5. Brock Harding, 5-10, Moline

A pure point guard who sees everything on the floor and has an innate ability to create opportunities for others. Harding always remains in control, dictating the pace with the ball in his hands. The perimeter jumper has improved and can now keep a defense honest. The Iowa commit plays with high-level confidence, grit, and toughness. 

6. Owen Freeman, 6-9, Moline

After playing three seasons at Bradley-Bourbonnais, the Iowa commit is headed to the Quad Cities for his senior season. He’s a mobile, athletic big who runs the floor. Though he’s still raw in some technical areas, Freeman has shown steady improvement. He has a frame to build on and tools, touch, and finesse to work with offensively. 

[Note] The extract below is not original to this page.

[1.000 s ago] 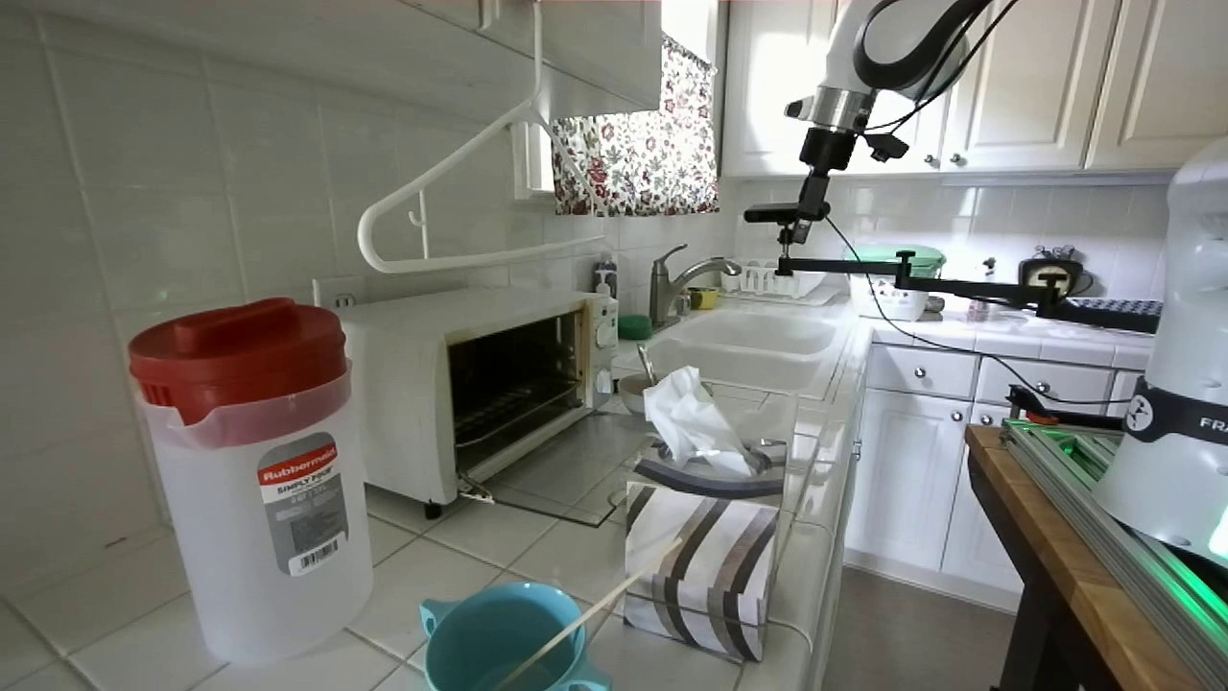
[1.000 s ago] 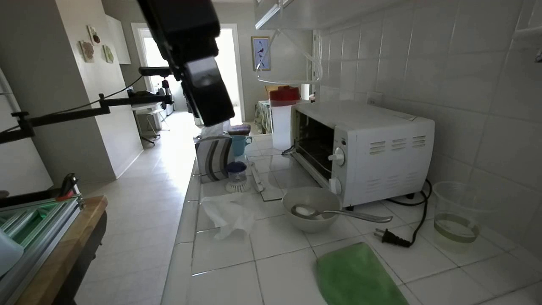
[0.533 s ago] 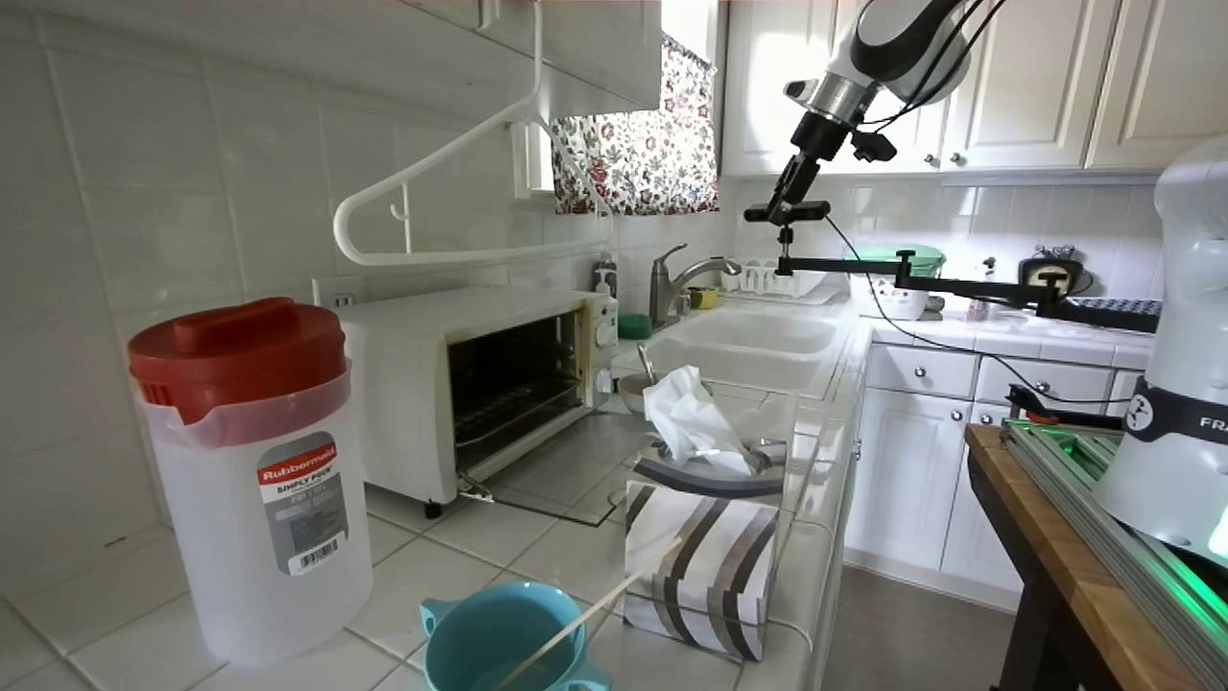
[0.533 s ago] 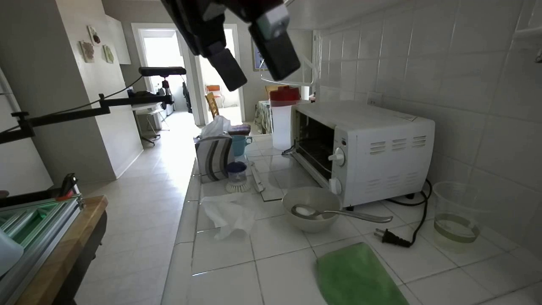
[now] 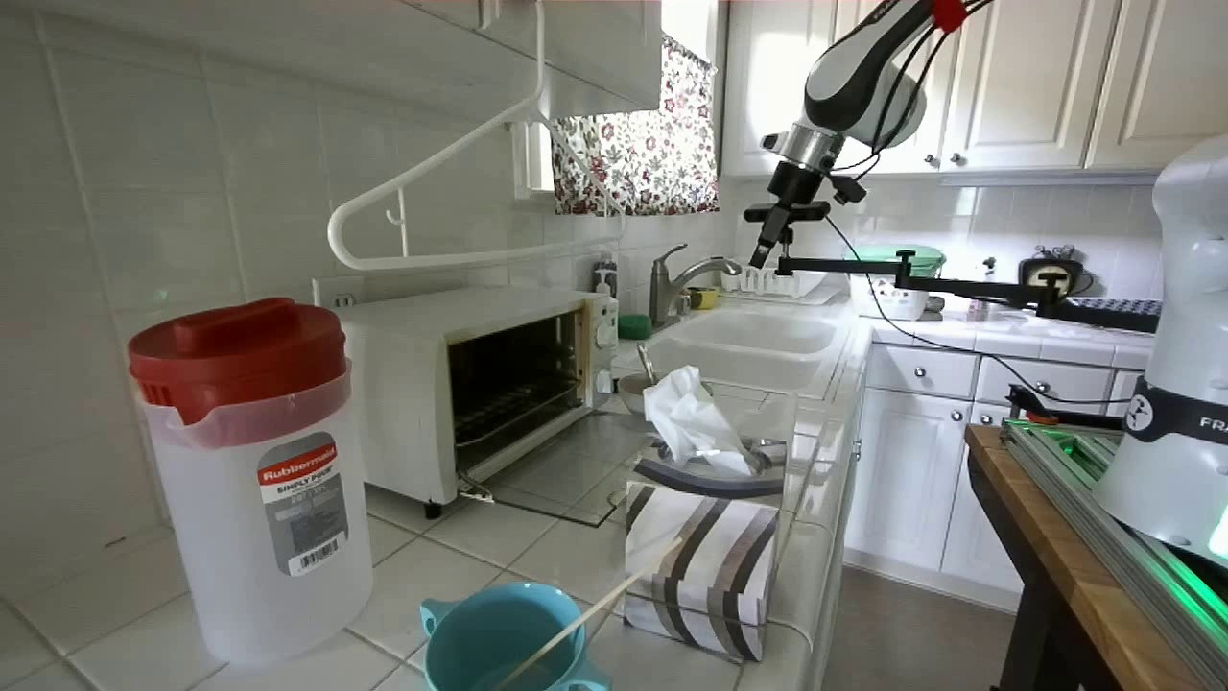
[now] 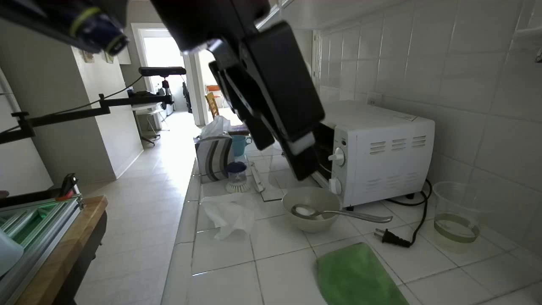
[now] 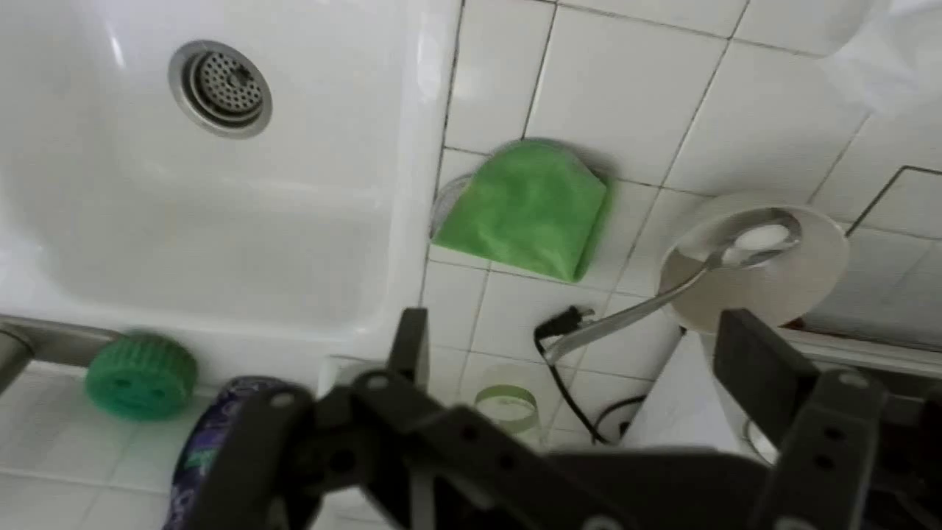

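Note:
My gripper hangs open above the tiled counter, with no object held between its fingers. Below it in the wrist view lie a spoon's handle and a black plug. The spoon rests in a beige bowl, which the right finger partly overlaps in that view. A folded green cloth lies beside the sink. In an exterior view the gripper's fingers come down in front of the white toaster oven, its tips above and behind the bowl. A clear cup stands near the wall.
The sink adjoins the counter. A camera boom reaches close to the arm. A white hanger dangles above the oven. Further along are a red-lidded pitcher, a striped tissue box, a blue cup and a brush.
The gripper has tilted and come down toward the counter, moving left in the exterior view that shows the whole arm. Its jaws stay open. The hanger has swung a little.

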Robot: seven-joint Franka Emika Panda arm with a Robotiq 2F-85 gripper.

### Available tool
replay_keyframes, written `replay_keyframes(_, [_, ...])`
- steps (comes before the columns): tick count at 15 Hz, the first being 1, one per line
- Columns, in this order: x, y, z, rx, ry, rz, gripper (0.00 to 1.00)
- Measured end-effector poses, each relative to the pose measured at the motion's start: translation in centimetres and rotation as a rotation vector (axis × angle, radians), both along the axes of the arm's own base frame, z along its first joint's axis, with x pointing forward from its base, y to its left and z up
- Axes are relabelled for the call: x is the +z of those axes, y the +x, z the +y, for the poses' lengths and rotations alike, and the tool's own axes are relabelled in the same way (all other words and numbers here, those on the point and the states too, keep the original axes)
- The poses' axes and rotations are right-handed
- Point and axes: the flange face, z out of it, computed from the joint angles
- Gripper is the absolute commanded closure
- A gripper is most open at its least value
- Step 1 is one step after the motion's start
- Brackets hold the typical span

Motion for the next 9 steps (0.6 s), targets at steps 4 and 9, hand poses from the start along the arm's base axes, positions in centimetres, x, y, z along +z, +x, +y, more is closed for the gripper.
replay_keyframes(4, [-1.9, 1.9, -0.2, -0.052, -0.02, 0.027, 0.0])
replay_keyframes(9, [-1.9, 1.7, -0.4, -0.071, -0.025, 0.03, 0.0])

7. Miles Rubin, 6-9, Simeon

There are strides he must still make offensively and from a physical standpoint, but the big man has shown vast improvement over the past year. His stock continues to rise for the Loyola recruit. He offers rare versatility as a defender. A capable finisher around the basket who uses both hands. He competes, gets on the glass, and plays within himself.

8. Asa Thomas, 6-6, Lake Forest 

Thomas hangs his hat on being an elite shooter who moves well without the ball. He has shown the ability to be the space-the-floor shooting threat with the tremendous range that college coaches covet. He adds size and a penchant for rebounding from the perimeter.

9. Darrion Baker, 6-9, Hillcrest

There are few players in the class who have shown more improvement. With a solid frame and size, Baker has emerged this summer. He has shown he can face up to the basket and score around it. Plus, there is plenty of reason to believe his game will continue to develop. 

10. Drew Scharnowski, 6-8, Burlington Central 

What a six-month run it’s been for Scharnowski, who brings so much intrigue with his ability to handle the ball and knock down a three. It’s not easy to find a player at his size who’s this mobile and skilled. He’s gone from a complete unknown to a mid-major Division I prospect, thanks to the versatility and upside he possesses.